Levemir should not be taken with medications that contain sulfite and thiol groups, as they have a destructive effect on insulin. Levemir is not intended as an additive to infusion-type solutions. If necessary, take it with other drugs, the doctor adjusts the dosage of all drugs. This medicine is prescribed exclusively by a doctor, based on medical history, diagnostics, and individual characteristics of the patient.

Thank you for your feedback

Comments

    Megan92 () 2 weeks ago

    Has anyone managed to completely cure diabetes? They say it is impossible to completely cure...

    Daria () 2 weeks ago

    I also thought it was impossible, but after reading this article, I had long since forgotten about this “incurable” disease.

    Megan92 () 13 days ago

    Daria () 12 days ago

    Megan92, that’s what I wrote in my first comment) I’ll duplicate it just in case - link to article.

    Sonya 10 days ago

    Isn't this a scam?

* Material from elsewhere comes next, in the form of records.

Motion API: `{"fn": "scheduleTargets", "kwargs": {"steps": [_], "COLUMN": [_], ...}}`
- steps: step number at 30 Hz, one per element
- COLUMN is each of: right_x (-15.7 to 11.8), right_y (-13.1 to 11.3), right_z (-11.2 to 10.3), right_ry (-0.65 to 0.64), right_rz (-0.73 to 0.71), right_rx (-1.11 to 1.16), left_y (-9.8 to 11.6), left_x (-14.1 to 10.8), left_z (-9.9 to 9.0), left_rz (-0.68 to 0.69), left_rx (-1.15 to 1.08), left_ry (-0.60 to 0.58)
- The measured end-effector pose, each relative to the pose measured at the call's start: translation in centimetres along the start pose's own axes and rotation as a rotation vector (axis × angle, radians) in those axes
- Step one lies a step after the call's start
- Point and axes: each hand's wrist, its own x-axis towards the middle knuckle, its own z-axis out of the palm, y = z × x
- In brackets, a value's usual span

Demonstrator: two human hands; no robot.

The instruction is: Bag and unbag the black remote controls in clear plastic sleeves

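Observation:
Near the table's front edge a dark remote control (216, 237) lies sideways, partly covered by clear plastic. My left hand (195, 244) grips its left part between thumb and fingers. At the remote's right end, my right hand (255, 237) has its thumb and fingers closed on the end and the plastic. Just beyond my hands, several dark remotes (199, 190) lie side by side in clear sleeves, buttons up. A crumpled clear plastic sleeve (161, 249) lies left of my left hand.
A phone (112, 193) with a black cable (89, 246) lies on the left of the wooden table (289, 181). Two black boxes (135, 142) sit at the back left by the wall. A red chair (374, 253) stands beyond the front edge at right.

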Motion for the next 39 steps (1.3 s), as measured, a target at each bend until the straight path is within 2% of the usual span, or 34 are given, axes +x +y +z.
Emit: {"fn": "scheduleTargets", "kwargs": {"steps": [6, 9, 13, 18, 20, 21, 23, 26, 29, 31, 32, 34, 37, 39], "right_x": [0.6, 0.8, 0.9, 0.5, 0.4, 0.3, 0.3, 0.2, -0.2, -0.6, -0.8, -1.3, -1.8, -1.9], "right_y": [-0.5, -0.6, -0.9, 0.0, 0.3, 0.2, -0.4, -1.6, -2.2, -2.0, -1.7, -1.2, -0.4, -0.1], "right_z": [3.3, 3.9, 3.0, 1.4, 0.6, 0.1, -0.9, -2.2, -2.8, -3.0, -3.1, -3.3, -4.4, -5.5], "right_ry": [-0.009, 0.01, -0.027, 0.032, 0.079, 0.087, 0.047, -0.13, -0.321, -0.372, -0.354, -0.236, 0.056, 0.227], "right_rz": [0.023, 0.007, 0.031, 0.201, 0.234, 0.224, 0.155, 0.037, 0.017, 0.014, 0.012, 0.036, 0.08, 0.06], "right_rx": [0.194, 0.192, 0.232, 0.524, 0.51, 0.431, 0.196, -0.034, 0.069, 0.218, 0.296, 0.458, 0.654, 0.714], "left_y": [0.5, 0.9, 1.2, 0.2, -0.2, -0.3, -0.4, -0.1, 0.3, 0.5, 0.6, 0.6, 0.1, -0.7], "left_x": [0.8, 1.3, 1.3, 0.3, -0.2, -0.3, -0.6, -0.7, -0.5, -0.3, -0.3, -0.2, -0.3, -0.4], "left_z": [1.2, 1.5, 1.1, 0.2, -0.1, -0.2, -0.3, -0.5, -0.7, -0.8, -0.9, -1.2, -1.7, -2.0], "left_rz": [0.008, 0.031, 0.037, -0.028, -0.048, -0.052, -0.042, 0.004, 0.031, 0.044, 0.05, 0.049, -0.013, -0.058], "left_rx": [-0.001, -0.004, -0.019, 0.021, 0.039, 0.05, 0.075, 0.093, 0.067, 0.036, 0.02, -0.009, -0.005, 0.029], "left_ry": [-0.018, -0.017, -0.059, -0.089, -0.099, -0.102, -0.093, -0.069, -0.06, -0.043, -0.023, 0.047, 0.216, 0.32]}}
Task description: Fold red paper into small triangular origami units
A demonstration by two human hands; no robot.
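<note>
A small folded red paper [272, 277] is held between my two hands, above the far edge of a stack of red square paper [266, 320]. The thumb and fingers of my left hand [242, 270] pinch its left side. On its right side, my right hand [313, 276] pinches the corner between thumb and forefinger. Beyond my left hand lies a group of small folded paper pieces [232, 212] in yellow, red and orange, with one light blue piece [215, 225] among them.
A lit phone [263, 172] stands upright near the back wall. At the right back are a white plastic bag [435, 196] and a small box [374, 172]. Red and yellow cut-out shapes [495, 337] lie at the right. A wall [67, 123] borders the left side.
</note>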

Why do they sell on the Internet?

    Yulek26 (Tver) 10 days ago

    Sonya, what country do you live in? They sell it on the Internet because stores and pharmacies charge outrageous markups. In addition, payment is only after receipt, that is, they first looked, checked and only then paid. And now they sell everything on the Internet - from clothes to TVs and furniture.

    Editor's response 10 days ago

    Sonya, hello. This drug for the treatment of diabetes mellitus is indeed not sold through the pharmacy chain in order to avoid inflated prices. Currently you can only order from official website. Be healthy!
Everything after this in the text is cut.